Problem to work on: The whole listing is to be printed again exactly.

Given material:
#####

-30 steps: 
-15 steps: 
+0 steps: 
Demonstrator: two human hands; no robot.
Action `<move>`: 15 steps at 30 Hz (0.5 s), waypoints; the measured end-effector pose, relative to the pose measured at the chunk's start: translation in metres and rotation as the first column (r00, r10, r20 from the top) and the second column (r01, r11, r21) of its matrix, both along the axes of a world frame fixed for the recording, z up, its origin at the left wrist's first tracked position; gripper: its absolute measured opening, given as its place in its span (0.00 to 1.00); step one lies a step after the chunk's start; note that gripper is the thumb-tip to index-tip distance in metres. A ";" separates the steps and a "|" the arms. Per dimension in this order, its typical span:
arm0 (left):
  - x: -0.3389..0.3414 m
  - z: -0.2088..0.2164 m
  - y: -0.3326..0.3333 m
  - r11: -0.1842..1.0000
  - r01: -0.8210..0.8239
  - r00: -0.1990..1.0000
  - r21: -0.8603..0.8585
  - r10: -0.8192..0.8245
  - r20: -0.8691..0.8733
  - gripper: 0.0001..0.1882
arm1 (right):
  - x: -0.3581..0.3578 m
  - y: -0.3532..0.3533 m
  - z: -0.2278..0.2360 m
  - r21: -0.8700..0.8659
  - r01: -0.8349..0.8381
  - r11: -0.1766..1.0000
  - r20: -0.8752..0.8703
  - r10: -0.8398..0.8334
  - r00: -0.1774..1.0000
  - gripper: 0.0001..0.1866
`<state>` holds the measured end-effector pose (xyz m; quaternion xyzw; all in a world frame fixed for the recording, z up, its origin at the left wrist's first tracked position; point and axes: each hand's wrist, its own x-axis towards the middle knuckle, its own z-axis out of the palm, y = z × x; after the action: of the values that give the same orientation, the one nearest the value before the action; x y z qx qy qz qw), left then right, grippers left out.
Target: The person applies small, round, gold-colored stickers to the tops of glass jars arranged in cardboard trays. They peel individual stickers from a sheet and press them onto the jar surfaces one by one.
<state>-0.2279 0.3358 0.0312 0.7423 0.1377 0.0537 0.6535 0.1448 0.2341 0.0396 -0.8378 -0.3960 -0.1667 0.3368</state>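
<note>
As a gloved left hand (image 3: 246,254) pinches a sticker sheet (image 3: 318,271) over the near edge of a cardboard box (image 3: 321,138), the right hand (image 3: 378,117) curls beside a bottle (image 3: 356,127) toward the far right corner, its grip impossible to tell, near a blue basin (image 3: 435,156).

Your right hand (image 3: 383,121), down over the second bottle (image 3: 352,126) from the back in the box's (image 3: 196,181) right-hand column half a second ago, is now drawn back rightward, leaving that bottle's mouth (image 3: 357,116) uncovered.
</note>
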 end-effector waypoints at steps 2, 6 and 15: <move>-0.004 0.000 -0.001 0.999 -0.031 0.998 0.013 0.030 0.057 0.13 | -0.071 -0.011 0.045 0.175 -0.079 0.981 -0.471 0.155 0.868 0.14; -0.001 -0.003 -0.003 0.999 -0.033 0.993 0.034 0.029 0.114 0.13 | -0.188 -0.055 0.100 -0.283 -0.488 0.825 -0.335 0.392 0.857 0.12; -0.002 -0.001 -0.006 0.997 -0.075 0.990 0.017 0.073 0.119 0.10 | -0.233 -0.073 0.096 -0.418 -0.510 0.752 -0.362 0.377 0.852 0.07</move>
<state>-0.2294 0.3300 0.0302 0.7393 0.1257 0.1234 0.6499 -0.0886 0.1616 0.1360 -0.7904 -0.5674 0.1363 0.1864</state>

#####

Reply to the task:
-30 steps: 
-15 steps: 
+0 steps: 
Demonstrator: two human hands; no robot.
Action `<move>`: 15 steps at 30 Hz (0.5 s), waypoints; the measured end-effector pose, relative to the pose measured at the chunk's start: translation in metres and rotation as the first column (r00, r10, r20 from the top) and the second column (r01, r11, r21) of its matrix, both along the axes of a world frame fixed for the recording, z up, its origin at the left wrist's first tracked position; gripper: its absolute measured opening, given as its place in its span (0.00 to 1.00); step one lies a step after the chunk's start; note that gripper is the thumb-tip to index-tip distance in metres. A ";" separates the steps and a "|" the arms. Per dimension in this order, its typical span:
arm0 (left):
  - x: -0.3389..0.3414 m
  - z: -0.2088..0.2164 m
  - y: -0.3326..0.3333 m
  - r11: -0.1842..1.0000
  - r01: -0.8210..0.8239
  - r00: -0.1990..1.0000
  - r21: -0.8603..0.8585
  - r10: -0.8192..0.8245
  - r20: -0.8691..0.8733
  - gripper: 0.0001..0.1882
arm1 (right):
  - x: -0.3581..0.3578 m
  - y: -0.3532..0.3533 m
  - z: -0.2278..0.2360 m
  - r21: -0.8700..0.8659
  - r01: -0.8349..0.8381
  - r11: -0.1766..1.0000
  - r20: -0.8752..0.8703
  - r10: -0.8398..0.8334
  - r00: -0.1774..1.0000
  - gripper: 0.0001..0.1866
`<state>` holds the measured end-effector pose (xyz m; quaternion xyzw; all in a world frame fixed for the recording, z up, its origin at the left wrist's first tracked position; point and axes: each hand's wrist, its own x-axis towards the middle knuckle, its own z-axis out of the palm, y = z × x; after the action: of the values that give the same orientation, the one nearest the value before the action; x y z qx qy qz qw), left then right, grippers left out.
Target: The person applies small, round, gold-colored stickers to the tops of glass jars arranged in cardboard trays. They peel individual stickers from a sheet and press them onto the jar surfaces one by one.
<state>-0.2279 0.3358 0.0312 0.7423 0.1377 0.0537 0.6535 0.1448 0.2341 0.0396 -0.8378 -0.3960 -0.1667 0.3368</state>
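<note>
As a gloved left hand (image 3: 246,254) pinches a sticker sheet (image 3: 318,271) over the near edge of a cardboard box (image 3: 321,138), the right hand (image 3: 378,117) curls beside a bottle (image 3: 356,127) toward the far right corner, its grip impossible to tell, near a blue basin (image 3: 435,156).

Your right hand (image 3: 383,121), down over the second bottle (image 3: 352,126) from the back in the box's (image 3: 196,181) right-hand column half a second ago, is now drawn back rightward, leaving that bottle's mouth (image 3: 357,116) uncovered.
</note>
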 end-effector waypoints at steps 2, 6 and 15: <move>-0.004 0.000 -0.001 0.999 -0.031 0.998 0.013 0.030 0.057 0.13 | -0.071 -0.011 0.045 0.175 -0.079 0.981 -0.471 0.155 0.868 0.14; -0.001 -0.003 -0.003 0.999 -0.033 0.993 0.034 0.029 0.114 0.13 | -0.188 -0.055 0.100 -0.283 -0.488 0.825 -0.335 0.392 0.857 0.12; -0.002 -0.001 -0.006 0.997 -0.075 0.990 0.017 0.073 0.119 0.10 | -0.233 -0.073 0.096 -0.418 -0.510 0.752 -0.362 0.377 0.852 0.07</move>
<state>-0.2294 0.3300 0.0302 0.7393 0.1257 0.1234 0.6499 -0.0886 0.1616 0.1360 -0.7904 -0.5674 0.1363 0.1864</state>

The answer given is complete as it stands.